Systemic vasculitides include a heterogeneous group of systemic diseases characterized by vascular necrosis and perivascular inflammation in small vessels. Notably, the clinical presentation of these diseases is different and varies according to the localization and the vessel size involved. ANCA-associated vasculitides involve small vessels and comprise microscopic polyangiitis (MPA), Churg-Strauss syndrome and Wegener’s granulomatosis. In both microscopic polyangiitis and Churg-Strauss syndrome, myeloperoxidase is the main target antigen, whereas Wegener’s granulomatosis is strongly associated with ANCA directed against proteinase 3 (PR3).

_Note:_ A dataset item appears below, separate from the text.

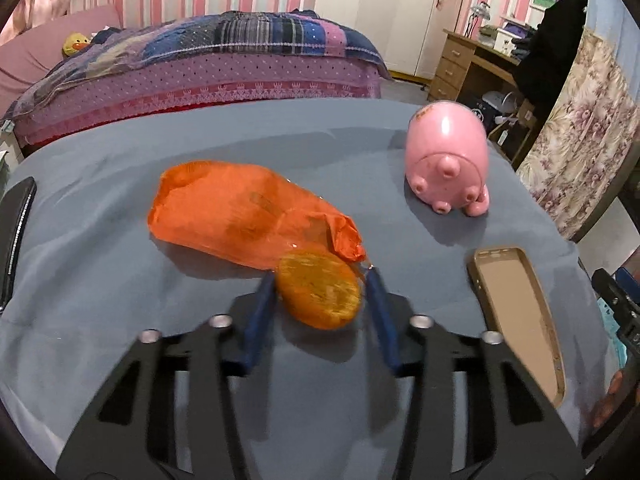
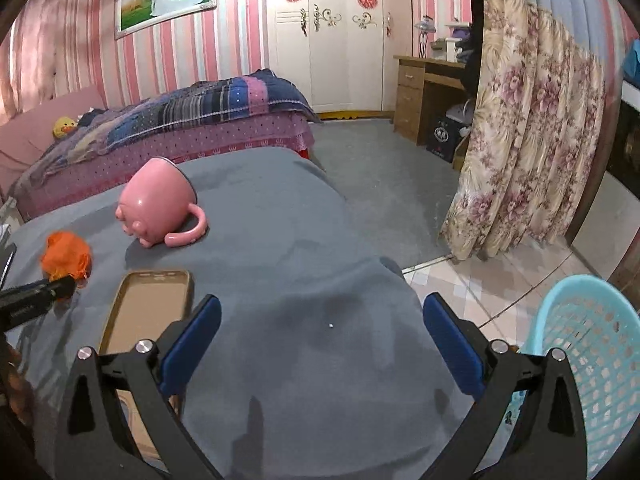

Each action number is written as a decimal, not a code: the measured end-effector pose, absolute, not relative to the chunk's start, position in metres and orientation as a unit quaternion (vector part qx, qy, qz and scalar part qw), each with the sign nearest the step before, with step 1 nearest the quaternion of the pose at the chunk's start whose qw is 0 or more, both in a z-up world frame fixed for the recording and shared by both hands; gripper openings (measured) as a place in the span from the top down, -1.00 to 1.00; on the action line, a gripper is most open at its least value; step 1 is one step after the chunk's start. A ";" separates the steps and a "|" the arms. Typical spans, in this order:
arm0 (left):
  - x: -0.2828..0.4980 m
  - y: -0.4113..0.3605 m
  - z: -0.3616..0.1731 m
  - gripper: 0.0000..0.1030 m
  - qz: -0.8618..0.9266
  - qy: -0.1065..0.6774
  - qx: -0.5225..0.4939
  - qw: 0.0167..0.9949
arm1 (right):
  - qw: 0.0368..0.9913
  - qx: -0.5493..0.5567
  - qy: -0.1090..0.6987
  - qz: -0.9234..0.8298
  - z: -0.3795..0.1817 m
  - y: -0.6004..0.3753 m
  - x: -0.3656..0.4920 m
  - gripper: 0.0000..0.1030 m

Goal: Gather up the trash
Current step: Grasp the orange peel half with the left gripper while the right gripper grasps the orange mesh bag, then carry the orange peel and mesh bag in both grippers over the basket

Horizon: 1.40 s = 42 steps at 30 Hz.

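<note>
A flat orange peel piece (image 1: pixel 318 290) sits between the blue fingers of my left gripper (image 1: pixel 320 276), which close around it, on the grey cloth of the table (image 1: pixel 120 280). Whether the pads press it is not clear. An orange plastic bag (image 1: pixel 240 216) lies just behind it; it also shows in the right wrist view (image 2: pixel 66 256). My right gripper (image 2: pixel 320 320) is wide open and empty above the table's right part. A light blue mesh basket (image 2: pixel 592 356) stands on the floor at the right.
A pink pig-shaped mug (image 1: pixel 448 160) lies on its side at the back right. A tan phone case (image 1: pixel 520 312) lies open side up on the right. A dark phone-like object (image 1: pixel 16 232) is at the left edge. A bed (image 1: pixel 200 64) stands behind the table.
</note>
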<state>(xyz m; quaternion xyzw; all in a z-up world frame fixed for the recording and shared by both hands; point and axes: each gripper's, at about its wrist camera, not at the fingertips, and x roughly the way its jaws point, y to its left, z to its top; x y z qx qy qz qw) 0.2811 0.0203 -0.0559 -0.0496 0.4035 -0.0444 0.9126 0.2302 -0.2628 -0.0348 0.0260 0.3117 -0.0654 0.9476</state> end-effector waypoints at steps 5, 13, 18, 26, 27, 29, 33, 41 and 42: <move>0.268 0.028 -0.043 0.35 -0.039 0.395 -0.039 0.917 | 0.955 0.018 0.294 -0.048 -0.033 -0.244 0.221 -0.91; 0.252 0.088 -0.012 0.35 0.038 0.368 -0.048 0.928 | 0.957 -0.002 0.289 0.030 -0.018 -0.182 0.228 -0.91; 0.247 0.132 -0.010 0.35 0.101 0.361 -0.070 0.924 | 0.950 -0.006 0.302 0.082 -0.020 -0.123 0.252 -0.91; 0.246 0.174 -0.013 0.35 0.151 0.360 -0.077 0.917 | 0.920 -0.045 0.370 0.117 -0.049 -0.040 0.300 -0.50; 0.246 0.176 -0.013 0.35 0.152 0.360 -0.081 0.917 | 0.916 -0.047 0.381 0.118 -0.053 -0.034 0.306 -0.44; 0.245 0.180 -0.014 0.35 0.155 0.359 -0.083 0.917 | 0.907 -0.051 0.401 0.122 -0.061 -0.027 0.315 -0.26; 0.244 0.183 -0.011 0.35 0.150 0.354 -0.092 0.918 | 0.900 -0.051 0.411 0.138 -0.066 -0.023 0.319 0.23; 0.240 0.162 -0.001 0.35 0.134 0.342 -0.077 0.927 | 0.923 -0.041 0.348 0.158 -0.049 -0.045 0.290 0.66; 0.240 0.159 0.001 0.35 0.130 0.340 -0.079 0.928 | 0.925 -0.042 0.343 0.159 -0.048 -0.049 0.286 0.66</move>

Notably, neutrophils from patients with Wegener’s granulomatosis have disturbed functions, an aberrant gene expression profile and strongly expressed membrane-associated proteinase 3. In Wegener’s granulomatosis, neutrophils strongly express membrane-associated proteinase 3, which constitutes a pro-inflammatory factor. Although proteinase 3 appears to play an instrumental role in Wegener’s granulomatosis pathophysiology, its functions in neutrophils are not well understood. Our team has shown that membrane PR3 expression occurred during apoptosis and that it inhibited the phagocytois of apoptotic neutrophils by macrophages, thus potentiating inflammation and potentially autoimmunity. The molecular, structural and functional study of neutrophil proteinase 3 and its clinical implications constitute the Research project 2.

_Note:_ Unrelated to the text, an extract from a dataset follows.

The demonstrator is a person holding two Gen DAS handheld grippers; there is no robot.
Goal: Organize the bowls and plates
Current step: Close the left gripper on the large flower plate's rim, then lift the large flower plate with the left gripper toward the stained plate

In autoimmune vasculitis, immune perturbations extend to other target cells such as endothelial cells with potential deleterious effects. Notably, endothelial cells show an activated phenotype and are the target of autoimmunity. The group of Luc Mouthon is focused on the cellular and immunological aspects of vasculitis pathophysiology and the identification of the proteins that are targets of anti-endothelial and anti-vascular smooth muscle cells autoantibodies. The potential pathogenic role of these autoantibodies are studied in other vascular diseases such as Horton disease, arterial pulmonary hypertension ans systemic sclerosis and constitutes the Research project 3.
The team takes the opportunity of the very specific recruitment of patients with systemic vasculitis of the “National reference center for systemic vasculitidis and systemic sclerosis” at Cochin Hospital. In addition the strong clinical interface with the Department of Internal Medicine directed by Pr Loïc
Guillevin at the Cochin Hospital as well the interaction with other clinical Departments is a positive point to carry out our multidisciplinary project involving both basic and translational research.